Task description: Line for line, return the data exactly, omitting all pictures.

Stored data:

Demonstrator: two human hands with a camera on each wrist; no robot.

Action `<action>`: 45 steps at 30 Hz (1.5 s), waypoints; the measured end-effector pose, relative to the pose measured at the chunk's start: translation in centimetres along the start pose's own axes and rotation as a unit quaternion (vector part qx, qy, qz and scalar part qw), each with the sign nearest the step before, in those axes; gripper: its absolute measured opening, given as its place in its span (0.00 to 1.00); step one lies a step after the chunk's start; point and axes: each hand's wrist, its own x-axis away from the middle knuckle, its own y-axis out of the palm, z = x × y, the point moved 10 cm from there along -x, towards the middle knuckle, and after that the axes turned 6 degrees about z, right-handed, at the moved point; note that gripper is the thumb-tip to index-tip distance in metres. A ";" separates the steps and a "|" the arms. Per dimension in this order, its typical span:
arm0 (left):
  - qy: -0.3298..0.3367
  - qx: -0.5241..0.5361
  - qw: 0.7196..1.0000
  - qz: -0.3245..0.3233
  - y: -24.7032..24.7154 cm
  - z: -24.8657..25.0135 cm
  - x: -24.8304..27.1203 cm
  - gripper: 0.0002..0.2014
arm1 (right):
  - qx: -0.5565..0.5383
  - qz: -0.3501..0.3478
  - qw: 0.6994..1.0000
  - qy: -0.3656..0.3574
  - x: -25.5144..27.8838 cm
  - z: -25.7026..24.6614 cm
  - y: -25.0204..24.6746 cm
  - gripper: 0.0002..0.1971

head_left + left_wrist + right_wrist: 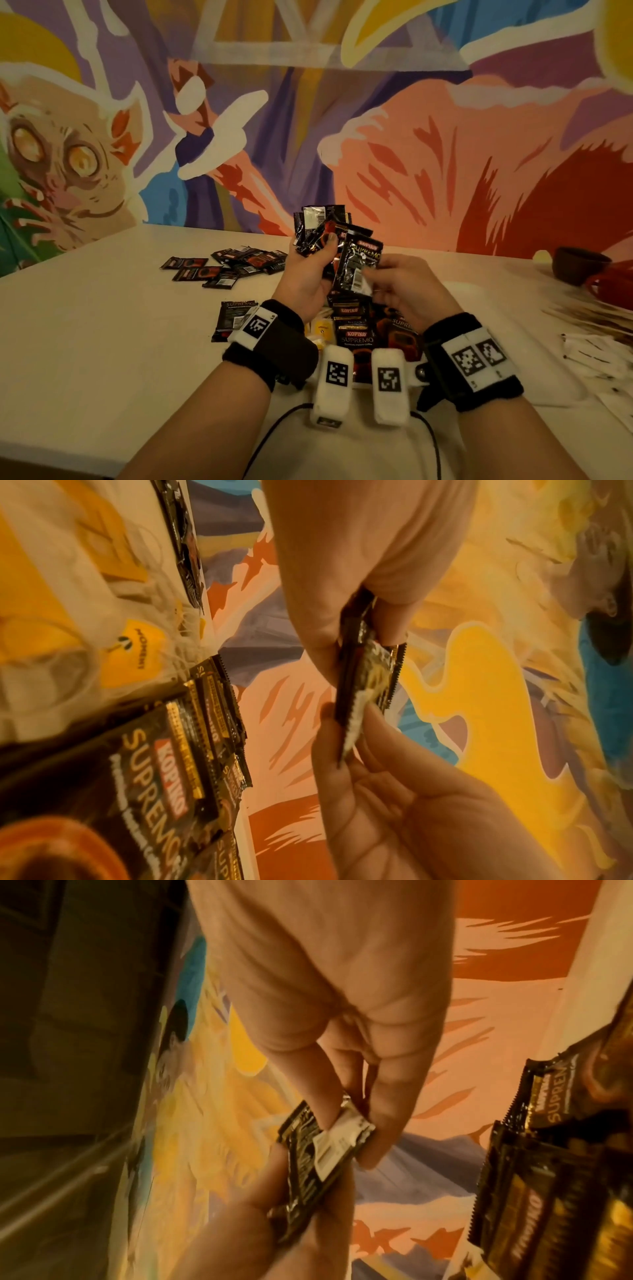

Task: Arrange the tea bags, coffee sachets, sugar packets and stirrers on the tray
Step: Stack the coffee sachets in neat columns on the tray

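Note:
My left hand [315,250] grips a fanned bunch of black coffee sachets [320,222] above the table. My right hand [371,277] pinches the lower edge of one sachet [359,263] at the front of that bunch. In the left wrist view the left hand [363,631] clamps the bunch edge-on, and the other hand's fingers [377,723] hold the front sachet [356,723]. In the right wrist view the right hand [346,1123] pinches that sachet [318,1150] by its white label end. Under both hands lie more sachets [354,334] and yellow tea bags [322,330] on a white tray [486,301].
Loose sachets [226,267] are scattered on the table to the far left, and one more [233,318] lies by my left wrist. On the right are a dark cup [579,270], a red saucer [609,287], brown stirrers [582,315] and white packets [592,356]. A painted wall stands behind the table.

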 end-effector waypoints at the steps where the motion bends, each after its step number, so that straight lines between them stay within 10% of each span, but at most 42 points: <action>1: 0.004 0.000 1.000 -0.001 0.1 0.0 0.0 0.22 | 0.009 0.002 1.000 -0.004 0.0 0.1 0.3 0.06; 16: -0.022 0.134 0.991 -0.018 -0.2 0.6 -0.2 0.20 | -0.116 0.087 0.989 0.002 -0.4 -0.3 -2.7 0.10; 22: 0.024 0.112 0.993 -0.013 -0.2 1.3 -0.1 0.22 | -0.234 0.022 0.971 0.050 -0.1 0.1 -1.4 0.11; 45: 0.035 0.030 0.999 0.015 -0.9 0.7 -0.2 0.17 | -0.148 0.011 0.989 -0.016 -0.8 -0.2 -1.0 0.12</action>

Solution:
Demonstrator: two human hands with a camera on each wrist; no robot.

Action `<action>`: 45 steps at 30 Hz (1.5 s), waypoints; the measured end-effector pose, relative to the pose measured at the chunk's start: translation in centimetres along the start pose's own axes and rotation as a unit quaternion (vector part qx, qy, qz and scalar part qw), each with the sign nearest the step before, in those axes; gripper: its absolute measured opening, given as its place in its span (0.00 to 1.00); step one lies a step after the chunk's start; point and axes: each hand's wrist, its own x-axis away from the middle knuckle, its own y-axis out of the palm, z = x × y, the point moved 10 cm from there along -x, towards the middle knuckle, and after that the axes turned 6 degrees about z, right-handed, at the moved point; note that gripper is the thumb-tip to index-tip distance in metres. A ";" separates the steps and a "|" the arms. Per dimension in this order, its typical span:
arm0 (left):
  - qy: -0.3298..0.3367
  - qx: -0.5241..0.5361
  - qw: 0.7196..1.0000
  - qz: -0.3245..0.3233
  - y: -24.7032..24.7154 cm
  - z: -24.8657..25.0135 cm
  - x: -24.8304..27.1203 cm
  - gripper: 0.0002..0.2014
arm1 (right):
  - qx: -0.5565..0.5383
  - qz: -0.3501..0.3478
  - qw: 0.6994..1.0000
  - qy: -0.3656..0.3574
  - x: -25.5144..27.8838 cm
  - z: -25.7026..24.6614 cm
  - y: -25.0204..24.6746 cm
  - gripper: 0.0002..0.1971

head_left + left_wrist + right_wrist: 

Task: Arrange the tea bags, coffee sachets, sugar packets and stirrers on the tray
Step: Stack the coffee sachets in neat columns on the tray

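Note:
My left hand [315,250] grips a fanned bunch of black coffee sachets [320,222] above the table. My right hand [371,277] pinches the lower edge of one sachet [359,263] at the front of that bunch. In the left wrist view the left hand [363,631] clamps the bunch edge-on, and the other hand's fingers [377,723] hold the front sachet [356,723]. In the right wrist view the right hand [346,1123] pinches that sachet [318,1150] by its white label end. Under both hands lie more sachets [354,334] and yellow tea bags [322,330] on a white tray [486,301].
Loose sachets [226,267] are scattered on the table to the far left, and one more [233,318] lies by my left wrist. On the right are a dark cup [579,270], a red saucer [609,287], brown stirrers [582,315] and white packets [592,356]. A painted wall stands behind the table.
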
 end-effector waypoints at the steps where the motion bends, each after its step number, so that straight lines between them stay within 10% of each span, but at most 42 points: <action>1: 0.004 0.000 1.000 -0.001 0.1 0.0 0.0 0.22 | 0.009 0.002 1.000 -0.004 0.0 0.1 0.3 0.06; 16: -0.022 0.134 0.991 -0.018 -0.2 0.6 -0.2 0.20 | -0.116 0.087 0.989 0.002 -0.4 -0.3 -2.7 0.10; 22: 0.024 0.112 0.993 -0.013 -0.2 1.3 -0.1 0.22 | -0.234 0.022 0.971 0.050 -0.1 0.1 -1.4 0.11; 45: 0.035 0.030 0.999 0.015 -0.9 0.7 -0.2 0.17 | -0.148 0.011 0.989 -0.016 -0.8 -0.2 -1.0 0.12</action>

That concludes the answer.